Coming out we at least started on the right road but of course I was driving the mainland car [which is lovely to drive] & tailing the Moth in the new one, absolutely terrified of losing him in the Brissie traffic & getting totally & completely lost in the Brisbane maze!  Once we were over the bridge all was good, but we are two very, very tired little bunnies tonight.
Meanwhile: this is why I never get my washing up done! Like, seriously...why here?
And then there's this!  Both of them! I put down a nice fresh tablecloth on the end of the bench on Sunday for our church morning tea & the cats promptly took over!  Later I removed the tablecloth & put down an old towel instead because if they insist on sleeping there @ least it needn't be on the good stuff but OT was really put out & informed me he hadn't built a nice kitchen for the cats! *sigh*  They live here too. And as anyone knows who owns cats, they are persistent.  Very.

Thursday 19 October 2017

Randomness.

So this week more odd things have happened than can be accounted for.  Why, for example did ODD find a not pregnant cat in her garage?  And where are her kittens?

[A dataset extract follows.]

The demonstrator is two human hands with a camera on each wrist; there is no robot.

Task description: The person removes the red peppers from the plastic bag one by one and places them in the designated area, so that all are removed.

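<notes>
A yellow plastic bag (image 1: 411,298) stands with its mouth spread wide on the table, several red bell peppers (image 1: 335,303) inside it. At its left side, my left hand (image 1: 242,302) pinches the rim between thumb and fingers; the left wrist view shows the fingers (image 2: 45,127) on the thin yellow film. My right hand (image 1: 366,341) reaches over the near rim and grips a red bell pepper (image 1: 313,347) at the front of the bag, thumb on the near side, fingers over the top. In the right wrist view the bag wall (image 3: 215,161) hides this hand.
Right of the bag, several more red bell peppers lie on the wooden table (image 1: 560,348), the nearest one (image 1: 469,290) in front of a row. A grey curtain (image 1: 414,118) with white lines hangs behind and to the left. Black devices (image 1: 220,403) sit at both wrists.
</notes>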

And why, oh why, did all our finances fly out the door just when we are saving really hard for a new island car ~ which, by all accounts, looks like being pink...PINK! Not hot, bold pink, but that faint champagne pink...still...

And it bucketed & bucketed down when my MIL needed the plumber to fix a leak in her main, the MOTH shattered a tooth & needed the dentist, & we had an interview with Rhema on the other side of town, when what I needed to do was oil treads & stringers for OT ~ still not done & he is due any moment.

I was asked to babysit but that is not going to happen.  I just can't. I have a grumpy man, a sermon in the making & 2 psychotic cats who have been locked up for far too long & are hoping the rain is long gone.  It isn't ~ but I washed anyway.  They can rinse as long as they like!

We went from hot to cold overnight.  We lit a fire.  In October.  When we should be starting to swelter.  I do not like being this busy ~ but the worst is yet to come.  At some point we must drive across Brisbane, to the north side, to pick up a car.

Wednesday 11 October 2017

One Birthday...

My Chile Girl was a very chill baby. Adorable ~ much ~ but with very decided ideas of her own, like my family not passing her round like a rag doll to be smothered in kisses & cuddles, or scooped up & bear hugged by some complete stranger. Fussy.  That's my girl.

And because she looks slim & frail & rather ethereal lots of people make the mistake of thinking she is delicate & sweet & accommodating.  Nothing could be further from the truth. My CG is one of my soccer ones.  Until she was about 13 she always played on the boy's teams [because that was all there was] so she grew up tough.  Tough enough to board a plane for Chile via Holland all alone at 21  to be a missionary in a country whose language she did not speak & whose culture she knew nothing about.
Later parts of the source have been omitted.